→ PROBLEM TO SOLVE
Within the records, how many lines hold the word "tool"? State that number alone.

→ INFORMATION SHOWN
>>>>>

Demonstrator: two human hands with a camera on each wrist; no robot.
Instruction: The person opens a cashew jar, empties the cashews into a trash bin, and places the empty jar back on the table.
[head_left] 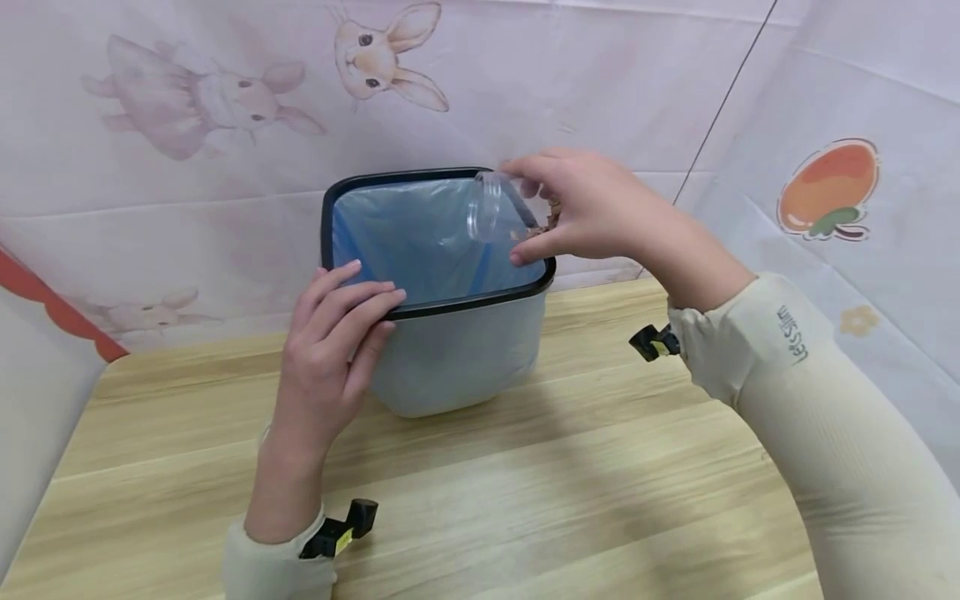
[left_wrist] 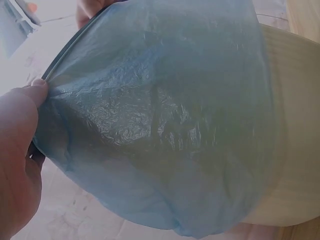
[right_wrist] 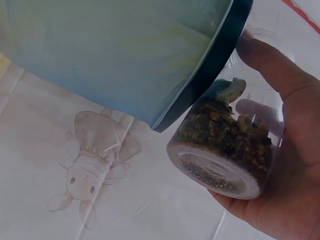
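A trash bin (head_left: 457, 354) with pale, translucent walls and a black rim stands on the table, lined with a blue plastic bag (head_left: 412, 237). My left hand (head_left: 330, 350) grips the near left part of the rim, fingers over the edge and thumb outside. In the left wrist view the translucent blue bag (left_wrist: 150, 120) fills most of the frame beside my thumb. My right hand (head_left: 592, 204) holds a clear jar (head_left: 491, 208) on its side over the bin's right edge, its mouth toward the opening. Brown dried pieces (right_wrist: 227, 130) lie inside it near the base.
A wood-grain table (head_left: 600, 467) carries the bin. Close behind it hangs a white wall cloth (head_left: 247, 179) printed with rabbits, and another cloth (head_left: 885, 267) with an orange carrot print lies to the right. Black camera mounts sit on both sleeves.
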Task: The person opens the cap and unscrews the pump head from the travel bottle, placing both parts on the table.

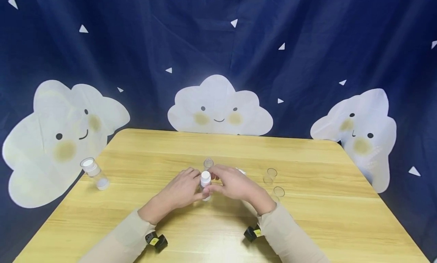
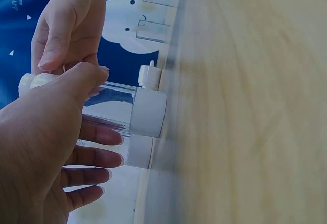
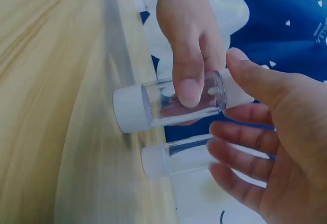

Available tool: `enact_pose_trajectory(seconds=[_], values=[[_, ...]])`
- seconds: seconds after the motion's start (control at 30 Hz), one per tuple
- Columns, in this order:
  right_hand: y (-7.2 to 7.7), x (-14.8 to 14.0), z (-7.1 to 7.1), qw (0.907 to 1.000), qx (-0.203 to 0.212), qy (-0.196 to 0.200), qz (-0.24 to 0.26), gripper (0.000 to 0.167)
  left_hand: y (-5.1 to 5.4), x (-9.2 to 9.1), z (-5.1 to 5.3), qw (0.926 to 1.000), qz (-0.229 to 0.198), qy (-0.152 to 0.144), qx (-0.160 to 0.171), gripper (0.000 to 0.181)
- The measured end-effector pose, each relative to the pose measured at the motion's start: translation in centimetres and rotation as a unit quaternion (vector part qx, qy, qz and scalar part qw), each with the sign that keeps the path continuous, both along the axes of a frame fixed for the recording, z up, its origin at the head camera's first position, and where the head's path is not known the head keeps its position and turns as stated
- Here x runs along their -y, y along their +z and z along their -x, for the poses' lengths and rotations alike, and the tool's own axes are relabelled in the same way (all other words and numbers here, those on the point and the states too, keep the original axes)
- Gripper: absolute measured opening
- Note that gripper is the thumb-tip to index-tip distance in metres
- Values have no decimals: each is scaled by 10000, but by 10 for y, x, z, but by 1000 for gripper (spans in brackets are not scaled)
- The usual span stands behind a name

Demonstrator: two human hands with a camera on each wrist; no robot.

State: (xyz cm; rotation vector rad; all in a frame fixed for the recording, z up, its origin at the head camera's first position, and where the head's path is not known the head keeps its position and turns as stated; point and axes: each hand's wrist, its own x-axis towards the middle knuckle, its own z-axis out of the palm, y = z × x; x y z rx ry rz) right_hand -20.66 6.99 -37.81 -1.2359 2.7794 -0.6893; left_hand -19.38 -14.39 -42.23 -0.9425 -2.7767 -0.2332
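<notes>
At the middle of the table, a clear bottle (image 1: 205,182) with a white base (image 3: 130,109) and a white top (image 3: 236,88) stands upright. The left hand (image 1: 182,189) grips its transparent body between thumb and fingers. Around the white top, the right hand (image 1: 235,183) has its thumb and index finger in a pinch, the other fingers loosely bent. Just behind stands a second clear bottle (image 1: 208,164), its white base (image 2: 139,151) showing in the left wrist view. A small white nozzle piece (image 2: 149,75) stands beside the held bottle, mostly covered by the right hand in the head view.
Two clear cylindrical caps, a farther cap (image 1: 272,172) and a nearer cap (image 1: 279,191), stand right of the hands. At the table's left edge is a capped clear bottle (image 1: 95,174). A dark blue curtain (image 1: 146,39) hangs behind the wooden table (image 1: 307,225).
</notes>
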Motion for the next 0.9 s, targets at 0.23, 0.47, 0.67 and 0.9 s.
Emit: enact_pose_trajectory(seconds=[0.23, 0.47, 0.67, 0.9], values=[[-2, 7, -8, 9903, -1190, -480, -530, 50, 1, 2, 0, 10000, 43, -63, 5, 58], [-7, 14, -13, 9783, -1832, -694, -672, 60, 0, 2, 0, 9998, 29, -140, -157, 55], [-7, 19, -15, 9772, -1852, -837, -611, 79, -1, 2, 1, 9997, 48, -146, -204, 56], [-6, 16, -12, 9830, -1643, -633, -519, 51, 1, 2, 0, 9999, 88, -100, -51, 58]])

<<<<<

→ THE ANSWER
2